Shirley Jones, of Partridge Family fame for later boomers, shines in this film. So does Eddie Albert, later star of the sixties Green Acres sitcom. Eddie plays a character quite like Mr. Haney, the peddler in Green Acres.

The one dark spot for me was the fate of the hired hand who couldn’t stop his efforts to possess the character played by Shirley Jones, though she was having none of it. Always rooting for the underdog, I was hoping he would win her hand, until he became vindictive.

This show is a bit of a history lesson too, about the settling of the plains states and the rivalry between farmers and ranchers for land. The wide vistas, changing scenes, and talented horsemanship kept me focused every minute.
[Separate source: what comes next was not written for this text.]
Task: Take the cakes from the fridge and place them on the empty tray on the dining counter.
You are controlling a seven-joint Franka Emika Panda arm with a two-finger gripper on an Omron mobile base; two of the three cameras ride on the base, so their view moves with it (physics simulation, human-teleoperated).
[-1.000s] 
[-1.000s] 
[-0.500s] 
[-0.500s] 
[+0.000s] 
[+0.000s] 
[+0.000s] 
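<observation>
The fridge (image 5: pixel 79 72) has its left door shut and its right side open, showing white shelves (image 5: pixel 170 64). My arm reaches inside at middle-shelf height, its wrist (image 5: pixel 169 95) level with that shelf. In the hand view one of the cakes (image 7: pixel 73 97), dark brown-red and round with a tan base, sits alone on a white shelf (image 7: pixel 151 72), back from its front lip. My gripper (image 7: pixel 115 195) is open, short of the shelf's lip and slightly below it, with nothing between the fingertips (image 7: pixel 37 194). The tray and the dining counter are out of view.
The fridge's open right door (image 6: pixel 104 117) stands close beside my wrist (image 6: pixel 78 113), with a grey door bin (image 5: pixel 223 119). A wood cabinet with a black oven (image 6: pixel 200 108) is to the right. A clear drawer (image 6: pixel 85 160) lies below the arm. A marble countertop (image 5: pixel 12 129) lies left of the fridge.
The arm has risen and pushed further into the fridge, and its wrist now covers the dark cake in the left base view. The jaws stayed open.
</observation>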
A new old fave film for me. Worth watching again, or for the first time. For more info or to order, click the link below:


Movie Review of A Kiss Before Dying – Robert Wagner . . . 1956

Wow, what a thought provoking plot, in view of the mystery of Natalie Wood’s death a couple of decades later.

Was A Kiss Before Dying a prequel to Roberts later life drama, or simply a trigger for the paparazzi to attack him in pursuit of magazine sales? (You are welcome to share your opinion in the comments section if you like.)

I’ve always wanted to believe the latter, Robert seems such a noble man in Hart to Hart, the show I most associate with him. But this early days role of his shows a sinister side he plays well, the sociopath whom everyone trusts until it’s too late.

Wagner plays character Bud Curliss, a young man obsessed with attaining wealth even if it requires a murder, when plans to achieve it through marriage go awry.

The deceased’s sister stays on the case long after it’s closed by police. The conclusion of her search is quite shockingly appropriate.

This 1956 film is a showcase of classy décor and fabulous fashion of the 1950’s that fans of vintage will cherish. I’d watch it again, just to see the properly fitted, cleverly designed dresses of the ladies, and the well-fitting suits of the gents.

Love the creative camera shots too! The filmmakers of the day did so much without all the digital video tricks of today that seem to stifle original thinking.